| Task goal |
Take the line with "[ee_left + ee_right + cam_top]" as the first line and the last line of the data as the final one. Write out those lines exactly, and no others.

>>

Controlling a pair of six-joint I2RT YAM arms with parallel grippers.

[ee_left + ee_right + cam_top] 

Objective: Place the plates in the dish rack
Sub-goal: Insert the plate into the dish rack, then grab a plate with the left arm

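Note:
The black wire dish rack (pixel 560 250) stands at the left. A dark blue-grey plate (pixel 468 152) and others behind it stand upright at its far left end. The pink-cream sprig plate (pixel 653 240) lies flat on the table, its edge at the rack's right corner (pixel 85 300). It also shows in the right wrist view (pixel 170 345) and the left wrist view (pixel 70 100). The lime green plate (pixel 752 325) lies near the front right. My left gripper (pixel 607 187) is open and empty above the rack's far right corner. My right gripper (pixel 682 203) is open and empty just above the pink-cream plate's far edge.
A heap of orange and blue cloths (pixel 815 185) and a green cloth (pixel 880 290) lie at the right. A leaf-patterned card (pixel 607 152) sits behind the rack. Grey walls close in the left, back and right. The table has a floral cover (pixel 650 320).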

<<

| Finished task |
[ee_left + ee_right + cam_top] 

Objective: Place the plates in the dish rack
Sub-goal: Insert the plate into the dish rack, then grab a plate with the left arm

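Note:
The black wire dish rack (pixel 560 250) stands at the left. A dark blue-grey plate (pixel 468 152) and others behind it stand upright at its far left end. The pink-cream sprig plate (pixel 653 240) lies flat on the table, its edge at the rack's right corner (pixel 85 300). It also shows in the right wrist view (pixel 170 345) and the left wrist view (pixel 70 100). The lime green plate (pixel 752 325) lies near the front right. My left gripper (pixel 607 187) is open and empty above the rack's far right corner. My right gripper (pixel 682 203) is open and empty just above the pink-cream plate's far edge.
A heap of orange and blue cloths (pixel 815 185) and a green cloth (pixel 880 290) lie at the right. A leaf-patterned card (pixel 607 152) sits behind the rack. Grey walls close in the left, back and right. The table has a floral cover (pixel 650 320).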

No more work is needed for this exercise.